Estimates vary, but even with incentives, Lyft and Uber drivers make about $9 an hour, a recent analysis found.
Nine dollars an hour is a little more than half the minimum wage in states like New York and California. In coastal cities in these states, the sight of young people pecking at their smartphones to summon one of these underpaid workers to cheaply ferry them to a bar, where they will spend twice the price of their ride on a cocktails, inspires no reflection nor sense of irony.
Nine dollars an hour is about $350 to $400 a week. These are poverty wages, and they are far too princely for Lyft to become a profitable company. To do that, Lyft will have to either compensate its drivers even less, or replace them entirely with robots.
Was this the plan all along? Of course it was.
Lyft went public about a week ago. (Its older and possibly still more evil twin, Uber, has yet to debut.) As of late Friday, shares were trading at about $74, slightly better than the $72 IPO price, below which market shares had been hovering earlier in the week.
But Lyft also remains extremely unprofitable. Last year, Lyft lost $911 million, and the ride-share company is still absolutely bleeding cash. The only difference is that following its IPO, Lyft is now bleeding retail investor cash as well as venture capital cash.
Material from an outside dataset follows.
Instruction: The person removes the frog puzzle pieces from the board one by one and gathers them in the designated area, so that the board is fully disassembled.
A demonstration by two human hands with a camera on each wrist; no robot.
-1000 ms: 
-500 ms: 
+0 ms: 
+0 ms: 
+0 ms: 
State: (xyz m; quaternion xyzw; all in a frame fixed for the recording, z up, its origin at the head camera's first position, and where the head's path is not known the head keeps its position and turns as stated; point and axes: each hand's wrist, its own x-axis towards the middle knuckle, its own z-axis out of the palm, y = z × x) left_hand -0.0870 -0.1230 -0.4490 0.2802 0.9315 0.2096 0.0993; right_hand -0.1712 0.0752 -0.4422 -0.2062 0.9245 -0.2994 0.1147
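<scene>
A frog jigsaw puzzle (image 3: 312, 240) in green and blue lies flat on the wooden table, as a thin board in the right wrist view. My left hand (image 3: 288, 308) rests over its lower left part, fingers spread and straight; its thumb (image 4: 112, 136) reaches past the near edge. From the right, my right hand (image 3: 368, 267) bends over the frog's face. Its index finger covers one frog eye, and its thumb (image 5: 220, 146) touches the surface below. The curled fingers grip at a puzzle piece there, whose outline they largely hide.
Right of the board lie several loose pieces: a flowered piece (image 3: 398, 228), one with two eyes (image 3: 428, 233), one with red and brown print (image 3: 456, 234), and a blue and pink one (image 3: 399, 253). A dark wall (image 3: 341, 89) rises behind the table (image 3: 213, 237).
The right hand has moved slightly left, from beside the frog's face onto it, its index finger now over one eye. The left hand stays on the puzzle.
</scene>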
The reliable line you hear in situations like this, as New York Times tech reporter Kate Conger pointed out on Twitter, is that Lyft and Uber, despite their relative ages, enormous size and market saturation, are still “growth-stage” companies. This is misdirection.
Neither company has much more room to grow unless they add an airline. As both companies’ purchases of scooters and electric bicycles demonstrated, and as transit officials and urbanists scream to anyone in earshot in the cities where app-hailed rides are causing record traffic jams, there isn’t much more room on the road for any more Ubers or Lyfts.
So what do you do? Analysts whose job is it to figure out how companies might make money have hit upon a few likely solutions for Lyft to become profitable. All rely on drivers making even less—either 20 percent less, thanks to across-the-board cuts in both per-fare pay as well as volume-based incentives, or 100 percent less, via replacement with self-driving cars.
A self-driving car piloted by a computer would cost about 25 percent of what Lyft’s human drivers cost the company, according to an analysis from Guggenheim Partners released last week.
How far away we are from such a future is a separate story, but in case anyone is still in denial, a future with a profitable Lyft is a future with robots replacing workers, or workers becoming wage-slaves.
For those keeping score, this has been every taxi driver’s conspiracy theory since the first untrained, uninsured and unregulated competitors appeared on the streets: Uber and Lyft were there to flood the market, drive competitors out of business and then—without any workers to pay—charge whatever rates they pleased in order to maximize profit. Pure surplus.
It is what anyone paying attention already knows. All the IPO and the resulting analyses do is spell it out in certain terms. When you hail a Lyft, you hail this future. When you buy Lyft stock, you are betting on it.
In this way, Lyft and Uber are a harbinger for how an automated future will treat the worker, because we are seeing how the worker is treated in the present: impoverished, desperate and driven to suicide. But who cares? Those $18 cocktails are waiting, and the path toward them—as well as profitability—is just a tap away.